### Overview

This notebook is tested using SageMaker `Studio SparkMagic - PySpark Kernel`. Please ensure that you see `PySpark (SparkMagic)` in the top right on your notebook.

This notebook does the following:

* Demonstrates how you can visually connect Amazon SageMaker Studio Sparkmagic kernel to an EMR cluster
* Explore and query data from a Hive table 
* Use the data locally

----------


When using PySpark kernel notebooks, there is no need to create a SparkContext or a HiveContext; those are all created for you automatically when you run the first code cell, and you'll be able to see the progress printed. The contexts are created with the following variable names:
- SparkContext 
- sqlContext 

----------
### PySpark magics 

The PySpark kernel provides some predefined “magics”, which are special commands that you can call with `%%` (e.g. `%%MAGIC` ). The magic command must be the first word in a code cell and allow for multiple lines of content. You can’t put comments before a cell magic.

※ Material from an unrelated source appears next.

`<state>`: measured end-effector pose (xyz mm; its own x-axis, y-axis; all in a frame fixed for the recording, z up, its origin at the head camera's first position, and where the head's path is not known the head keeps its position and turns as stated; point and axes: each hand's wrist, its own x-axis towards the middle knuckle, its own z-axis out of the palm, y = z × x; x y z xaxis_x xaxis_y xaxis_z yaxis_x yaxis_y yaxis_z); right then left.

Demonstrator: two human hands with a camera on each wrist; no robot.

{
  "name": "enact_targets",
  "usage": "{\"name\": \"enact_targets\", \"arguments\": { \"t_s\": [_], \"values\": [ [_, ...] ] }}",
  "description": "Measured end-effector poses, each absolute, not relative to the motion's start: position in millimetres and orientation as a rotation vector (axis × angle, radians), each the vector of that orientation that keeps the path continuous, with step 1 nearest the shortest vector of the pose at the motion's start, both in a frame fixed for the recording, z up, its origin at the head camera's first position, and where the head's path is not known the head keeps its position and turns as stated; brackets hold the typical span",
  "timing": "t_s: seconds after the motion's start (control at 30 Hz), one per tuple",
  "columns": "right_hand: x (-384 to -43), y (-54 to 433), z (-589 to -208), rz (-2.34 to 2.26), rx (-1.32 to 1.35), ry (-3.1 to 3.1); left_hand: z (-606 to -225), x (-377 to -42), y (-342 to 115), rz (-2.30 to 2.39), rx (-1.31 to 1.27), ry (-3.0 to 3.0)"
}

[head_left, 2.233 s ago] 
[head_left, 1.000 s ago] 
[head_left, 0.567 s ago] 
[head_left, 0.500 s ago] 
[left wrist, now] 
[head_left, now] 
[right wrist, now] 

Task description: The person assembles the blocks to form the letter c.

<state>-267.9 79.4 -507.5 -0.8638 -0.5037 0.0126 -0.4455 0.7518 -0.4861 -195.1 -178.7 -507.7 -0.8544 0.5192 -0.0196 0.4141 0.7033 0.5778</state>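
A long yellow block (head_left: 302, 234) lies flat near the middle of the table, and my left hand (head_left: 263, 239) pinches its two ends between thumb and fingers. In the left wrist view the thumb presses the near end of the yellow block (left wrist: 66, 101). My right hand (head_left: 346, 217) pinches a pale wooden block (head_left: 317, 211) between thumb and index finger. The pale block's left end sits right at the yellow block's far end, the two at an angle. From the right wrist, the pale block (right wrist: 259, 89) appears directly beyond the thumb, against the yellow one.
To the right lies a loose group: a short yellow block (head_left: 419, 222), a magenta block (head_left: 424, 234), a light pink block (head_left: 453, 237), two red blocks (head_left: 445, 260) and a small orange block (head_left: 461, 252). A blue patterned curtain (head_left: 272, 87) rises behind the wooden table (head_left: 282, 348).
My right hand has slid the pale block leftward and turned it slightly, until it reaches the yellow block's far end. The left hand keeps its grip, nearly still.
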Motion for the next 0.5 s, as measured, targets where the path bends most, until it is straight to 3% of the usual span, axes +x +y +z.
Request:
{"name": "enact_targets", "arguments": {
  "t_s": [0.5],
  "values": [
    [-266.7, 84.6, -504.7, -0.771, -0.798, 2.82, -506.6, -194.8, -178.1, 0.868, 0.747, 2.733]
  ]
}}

For more information on magics, see [here](http://ipython.readthedocs.org/en/stable/interactive/magics.html).

#### Running locally (%%local)

You can use the `%%local` magic to run your code locally on the Jupyter server without going to Spark. When you use %%local all subsequent lines in the cell will be executed locally. The code in the cell must be valid Python code.

----------
### Livy Connection
 
Apache Livy is a service that enables easy interaction with a Spark cluster over a REST interface. It enables easy submission of Spark jobs or snippets of Spark code, synchronous or asynchronous result retrieval, as well as Spark Context management, all via a simple REST interface or an RPC client library. 
 
![image](https://livy.incubator.apache.org/assets/images/livy-architecture.png)

In [None]:
%%local
print("Demo Notebook")

### Connection to EMR Cluster

In the cell below, the code block is autogenerated. You can generate this code by clicking on the "Cluster" link on the top of the notebook and select the EMR cluster. This should auto populate a cell similar to the code below. The "j-xxxxxxxxxxxx" is the cluster id of the cluster selected.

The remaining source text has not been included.